Sunday, April 25, 2010
Spiritual Well Being - or should I call it happiness?
- Do I go down this path by myself or do I find a mentor/community to help me?
- What is it that I truly believe?
- Will working on this really help me?
- What path should I follow - organized religion or some new age belief system?
- How do you articulate all that's inside?
- I f I believe in something greater than myself that I am a part of than why don't I take better care of myself? Does it not follow that if I am part of something greater than how I treat myself is also how I treat the something greater?
Ooooo! That #6 hit something, amazing what comes out when you write without preplanning. Put your seatbelts on people, this just may be a bumpy ride.
Sunday, April 18, 2010
Wealth
I have learned more about wealth over the years but still am a "wannabe" instead of an "I am". What part of the thought process changes that since all resources confirm that you must believe that you are capable of creating great wealth to do so.
So, wealth challenge #1: change my beliefs concerning wealth.
How? You say.
- Past: look at past and finish what needs finishing - organizing papers; looking at past mistakes and finding positive lessons; closing chapters so as to move forward; find out what I truly believe deep down in my psyche i.e. do I really believe that "life is hard then you die"?

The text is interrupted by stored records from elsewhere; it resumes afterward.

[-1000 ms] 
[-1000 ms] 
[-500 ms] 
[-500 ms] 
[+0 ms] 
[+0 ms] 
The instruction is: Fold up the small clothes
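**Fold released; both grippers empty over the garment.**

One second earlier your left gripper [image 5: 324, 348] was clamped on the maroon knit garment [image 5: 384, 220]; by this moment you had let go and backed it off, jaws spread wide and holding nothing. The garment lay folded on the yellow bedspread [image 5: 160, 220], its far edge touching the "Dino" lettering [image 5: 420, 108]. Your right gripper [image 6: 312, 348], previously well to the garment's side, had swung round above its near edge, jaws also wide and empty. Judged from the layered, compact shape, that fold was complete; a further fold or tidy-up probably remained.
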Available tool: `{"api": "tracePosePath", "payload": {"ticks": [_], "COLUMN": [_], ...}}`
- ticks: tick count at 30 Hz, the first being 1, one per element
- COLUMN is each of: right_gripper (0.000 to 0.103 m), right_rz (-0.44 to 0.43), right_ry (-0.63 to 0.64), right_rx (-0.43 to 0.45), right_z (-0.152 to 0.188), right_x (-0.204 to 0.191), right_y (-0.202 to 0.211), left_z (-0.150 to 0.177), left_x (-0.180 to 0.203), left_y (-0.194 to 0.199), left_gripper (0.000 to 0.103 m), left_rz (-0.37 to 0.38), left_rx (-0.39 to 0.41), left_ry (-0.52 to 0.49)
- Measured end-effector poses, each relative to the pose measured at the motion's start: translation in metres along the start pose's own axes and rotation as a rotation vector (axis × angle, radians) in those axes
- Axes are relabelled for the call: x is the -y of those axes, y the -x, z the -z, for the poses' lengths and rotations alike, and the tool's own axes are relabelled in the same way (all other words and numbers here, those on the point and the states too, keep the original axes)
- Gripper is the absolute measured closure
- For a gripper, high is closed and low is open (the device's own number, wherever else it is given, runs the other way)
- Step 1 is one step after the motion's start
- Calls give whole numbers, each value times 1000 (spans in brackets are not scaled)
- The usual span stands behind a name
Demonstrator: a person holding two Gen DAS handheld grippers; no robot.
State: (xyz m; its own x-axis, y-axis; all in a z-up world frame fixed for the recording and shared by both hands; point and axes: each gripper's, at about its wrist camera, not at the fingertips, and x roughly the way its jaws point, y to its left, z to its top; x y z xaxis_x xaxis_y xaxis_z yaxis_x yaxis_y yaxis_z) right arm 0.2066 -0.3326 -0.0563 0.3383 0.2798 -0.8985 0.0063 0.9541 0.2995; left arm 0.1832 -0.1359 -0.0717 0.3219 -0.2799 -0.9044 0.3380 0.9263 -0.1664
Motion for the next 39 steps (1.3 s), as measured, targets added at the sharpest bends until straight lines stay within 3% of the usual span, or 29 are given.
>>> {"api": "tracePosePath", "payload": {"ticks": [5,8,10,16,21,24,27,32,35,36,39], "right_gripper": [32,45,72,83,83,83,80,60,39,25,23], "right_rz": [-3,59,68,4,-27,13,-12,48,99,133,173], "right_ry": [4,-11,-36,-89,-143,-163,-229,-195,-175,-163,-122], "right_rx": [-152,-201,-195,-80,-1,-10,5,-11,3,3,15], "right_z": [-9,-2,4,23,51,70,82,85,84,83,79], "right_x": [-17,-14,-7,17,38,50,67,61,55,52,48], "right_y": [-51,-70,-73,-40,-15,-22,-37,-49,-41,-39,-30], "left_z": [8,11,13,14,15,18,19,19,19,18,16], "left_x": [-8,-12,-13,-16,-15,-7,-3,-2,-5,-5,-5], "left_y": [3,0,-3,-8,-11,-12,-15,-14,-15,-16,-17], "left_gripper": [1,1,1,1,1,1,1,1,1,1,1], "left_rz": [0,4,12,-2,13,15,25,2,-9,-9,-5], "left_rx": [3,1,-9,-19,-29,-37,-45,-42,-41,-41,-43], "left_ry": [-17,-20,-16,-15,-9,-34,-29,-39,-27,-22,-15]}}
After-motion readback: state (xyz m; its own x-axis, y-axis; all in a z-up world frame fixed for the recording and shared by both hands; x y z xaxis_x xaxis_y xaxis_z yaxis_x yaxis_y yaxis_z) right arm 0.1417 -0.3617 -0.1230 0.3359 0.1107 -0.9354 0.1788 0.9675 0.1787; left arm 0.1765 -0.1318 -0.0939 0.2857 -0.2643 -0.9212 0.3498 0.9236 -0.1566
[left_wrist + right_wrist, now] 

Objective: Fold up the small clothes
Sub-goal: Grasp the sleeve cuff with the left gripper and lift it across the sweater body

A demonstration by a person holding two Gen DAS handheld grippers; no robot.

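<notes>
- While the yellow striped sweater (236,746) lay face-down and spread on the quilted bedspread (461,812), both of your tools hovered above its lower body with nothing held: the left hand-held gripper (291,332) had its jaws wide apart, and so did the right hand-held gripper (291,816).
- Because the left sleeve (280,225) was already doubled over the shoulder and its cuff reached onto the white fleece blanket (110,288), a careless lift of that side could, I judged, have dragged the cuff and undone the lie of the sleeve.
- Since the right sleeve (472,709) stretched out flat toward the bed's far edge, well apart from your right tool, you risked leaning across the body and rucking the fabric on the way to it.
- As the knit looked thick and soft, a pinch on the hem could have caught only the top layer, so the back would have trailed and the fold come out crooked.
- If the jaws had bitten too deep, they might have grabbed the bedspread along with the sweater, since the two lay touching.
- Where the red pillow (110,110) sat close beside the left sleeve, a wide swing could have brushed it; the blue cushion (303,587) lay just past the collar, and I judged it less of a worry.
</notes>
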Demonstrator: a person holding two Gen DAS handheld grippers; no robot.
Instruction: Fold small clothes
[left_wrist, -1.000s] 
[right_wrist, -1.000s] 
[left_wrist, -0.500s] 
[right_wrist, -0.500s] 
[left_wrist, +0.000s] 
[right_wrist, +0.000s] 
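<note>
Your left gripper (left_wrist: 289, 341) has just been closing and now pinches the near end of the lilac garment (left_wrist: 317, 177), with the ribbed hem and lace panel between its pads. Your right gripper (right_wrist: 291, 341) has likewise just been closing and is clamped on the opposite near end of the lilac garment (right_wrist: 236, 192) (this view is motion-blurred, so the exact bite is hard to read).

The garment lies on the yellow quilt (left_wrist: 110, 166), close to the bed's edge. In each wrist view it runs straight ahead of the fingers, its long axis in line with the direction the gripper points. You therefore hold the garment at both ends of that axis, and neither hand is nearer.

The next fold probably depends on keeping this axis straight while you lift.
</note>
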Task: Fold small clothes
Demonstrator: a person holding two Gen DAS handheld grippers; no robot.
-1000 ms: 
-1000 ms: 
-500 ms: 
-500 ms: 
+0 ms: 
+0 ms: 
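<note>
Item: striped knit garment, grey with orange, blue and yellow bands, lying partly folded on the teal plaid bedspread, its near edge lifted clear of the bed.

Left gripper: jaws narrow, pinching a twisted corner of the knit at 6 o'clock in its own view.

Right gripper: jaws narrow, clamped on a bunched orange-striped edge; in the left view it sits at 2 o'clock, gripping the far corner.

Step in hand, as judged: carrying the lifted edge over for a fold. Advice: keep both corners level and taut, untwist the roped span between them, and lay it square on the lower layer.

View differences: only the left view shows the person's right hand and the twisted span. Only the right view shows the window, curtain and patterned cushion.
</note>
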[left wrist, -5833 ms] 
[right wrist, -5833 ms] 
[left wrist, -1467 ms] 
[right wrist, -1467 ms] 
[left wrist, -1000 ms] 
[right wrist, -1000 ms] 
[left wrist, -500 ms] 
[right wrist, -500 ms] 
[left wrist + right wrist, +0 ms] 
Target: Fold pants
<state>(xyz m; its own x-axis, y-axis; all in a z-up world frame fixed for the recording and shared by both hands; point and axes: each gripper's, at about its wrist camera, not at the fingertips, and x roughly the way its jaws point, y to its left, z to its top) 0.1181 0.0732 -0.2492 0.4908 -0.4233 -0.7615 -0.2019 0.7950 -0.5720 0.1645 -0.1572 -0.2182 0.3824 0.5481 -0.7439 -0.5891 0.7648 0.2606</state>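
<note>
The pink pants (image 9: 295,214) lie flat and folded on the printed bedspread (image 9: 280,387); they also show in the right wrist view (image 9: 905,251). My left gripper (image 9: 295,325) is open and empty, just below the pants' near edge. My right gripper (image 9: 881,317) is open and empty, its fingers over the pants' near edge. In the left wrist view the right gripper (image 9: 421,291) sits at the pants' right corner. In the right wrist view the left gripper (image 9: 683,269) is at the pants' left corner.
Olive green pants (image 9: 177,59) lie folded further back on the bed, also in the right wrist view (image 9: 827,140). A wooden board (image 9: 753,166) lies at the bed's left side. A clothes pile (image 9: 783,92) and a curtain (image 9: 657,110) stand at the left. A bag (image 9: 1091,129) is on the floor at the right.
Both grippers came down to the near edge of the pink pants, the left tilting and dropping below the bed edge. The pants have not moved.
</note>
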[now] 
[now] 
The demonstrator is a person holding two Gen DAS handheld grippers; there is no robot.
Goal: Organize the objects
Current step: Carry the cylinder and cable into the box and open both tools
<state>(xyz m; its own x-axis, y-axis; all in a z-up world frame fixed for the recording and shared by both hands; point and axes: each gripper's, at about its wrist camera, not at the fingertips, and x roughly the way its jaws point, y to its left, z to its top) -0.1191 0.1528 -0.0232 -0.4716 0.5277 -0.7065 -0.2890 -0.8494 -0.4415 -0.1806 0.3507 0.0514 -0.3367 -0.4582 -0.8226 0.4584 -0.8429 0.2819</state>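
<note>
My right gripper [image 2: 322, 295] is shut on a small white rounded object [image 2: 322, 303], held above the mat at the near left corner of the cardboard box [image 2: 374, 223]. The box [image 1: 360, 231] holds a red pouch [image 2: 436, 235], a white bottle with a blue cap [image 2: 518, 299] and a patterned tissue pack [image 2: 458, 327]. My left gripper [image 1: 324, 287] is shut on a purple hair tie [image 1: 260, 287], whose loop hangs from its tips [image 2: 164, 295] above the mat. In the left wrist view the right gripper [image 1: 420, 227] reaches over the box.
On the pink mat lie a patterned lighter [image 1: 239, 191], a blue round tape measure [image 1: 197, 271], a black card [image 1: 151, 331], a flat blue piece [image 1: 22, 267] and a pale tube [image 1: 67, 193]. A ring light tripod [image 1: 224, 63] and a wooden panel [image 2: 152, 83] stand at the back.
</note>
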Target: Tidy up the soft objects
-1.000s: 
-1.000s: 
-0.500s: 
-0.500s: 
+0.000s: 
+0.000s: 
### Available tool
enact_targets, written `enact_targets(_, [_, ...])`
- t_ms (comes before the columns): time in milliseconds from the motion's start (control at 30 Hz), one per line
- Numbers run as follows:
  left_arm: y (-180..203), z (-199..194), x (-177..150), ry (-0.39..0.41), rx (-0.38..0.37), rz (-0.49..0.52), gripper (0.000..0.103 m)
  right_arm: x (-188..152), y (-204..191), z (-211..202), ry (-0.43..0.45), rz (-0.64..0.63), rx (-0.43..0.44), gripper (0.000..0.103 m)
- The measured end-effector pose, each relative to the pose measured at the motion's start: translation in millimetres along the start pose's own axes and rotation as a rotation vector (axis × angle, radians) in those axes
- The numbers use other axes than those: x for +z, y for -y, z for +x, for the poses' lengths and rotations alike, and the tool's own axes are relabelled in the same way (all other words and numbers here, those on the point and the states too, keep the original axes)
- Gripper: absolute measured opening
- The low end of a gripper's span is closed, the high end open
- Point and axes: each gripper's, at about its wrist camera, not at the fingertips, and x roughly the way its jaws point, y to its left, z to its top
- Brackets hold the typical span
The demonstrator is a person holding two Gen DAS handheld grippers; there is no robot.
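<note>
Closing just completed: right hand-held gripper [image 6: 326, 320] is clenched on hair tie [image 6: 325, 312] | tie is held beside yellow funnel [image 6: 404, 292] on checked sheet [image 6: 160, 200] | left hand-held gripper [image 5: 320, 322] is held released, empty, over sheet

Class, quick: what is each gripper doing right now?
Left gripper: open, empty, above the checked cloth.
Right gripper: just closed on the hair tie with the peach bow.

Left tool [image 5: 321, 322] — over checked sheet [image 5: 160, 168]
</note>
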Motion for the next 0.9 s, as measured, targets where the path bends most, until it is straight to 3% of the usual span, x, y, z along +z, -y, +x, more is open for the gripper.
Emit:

- Present: what can I do today to change things? So much good advice out there, which one to pick first to try?
- Future: What do I really want? How much? Why? What will I do with it? I guess I had better set up a plan.
Friday, April 16, 2010
Health...what I know to do
- Eat food that's nutritionally good for you, or as my naturopath keeps telling me, food is medicine
- Exercise...I just wrote that word and I giggled....why is it so hard to do? I have 2 dogs I should at least walk one of them.
- Good sleep/ rest. I'm much better at sleeping than I used to be, I'll even take naps now if I'm home. Resting or relaxing now that something different. I can keep my body fairly quiet but my mind she is just a racing most of the time....meditation? maybe.
Sounds so simple yet it is so hard to do on a daily basis. Do I "just make up my mind" and do it? That's how I quit smoking and I know it works. Or do I turn the process into steps and start with one and add more as time goes on? My brain is so funny....as I'm writing this so many excuses and reasons for failing are just tumbling all over the place for both methods.
I need to institute big changes if I'm going to succeed and the step approach should give me momentum through the hard changes. My brain likes this approach too...it knows that there is a chance of losing focus and stopping all together. Ha! NOT THIS TIME BRAIN....the world is watching and I want to smile at myself every time I look in the mirror.
Wednesday, April 14, 2010
April 15th, Day 1
My challenge is to enter my 50th decade ready for personal adventure.
In the next 18 months I must focus on getting my internal houses in order. The houses that I am speaking of are the internal perceptions of what "I should be" that influence my external environment. How will I measure any progress? Well, with external markers: health; wealth;and spiritual well being.
My starting point:
Health:
- I'm overweight -230lbs
- I have been diagnosed with ulcerative colitis and rosacea (both get worse with stress)
- I am a former smoker
- I have a gruelling commute to a job which I feel ambivalent about.
- I don't exercise
Wealth:
- Recovering from bankruptcy due to a failed business and bad personal financial decisions
- I have a savings account which keeps going back to 0 to help pay bills
- Still living paycheck to paycheck
Spiritual Well being or Happiness:
Am I happy? The answer is a quick yes but then I have to ask myself why am I constantly looking for something that I feel I need. This will be the difficult one.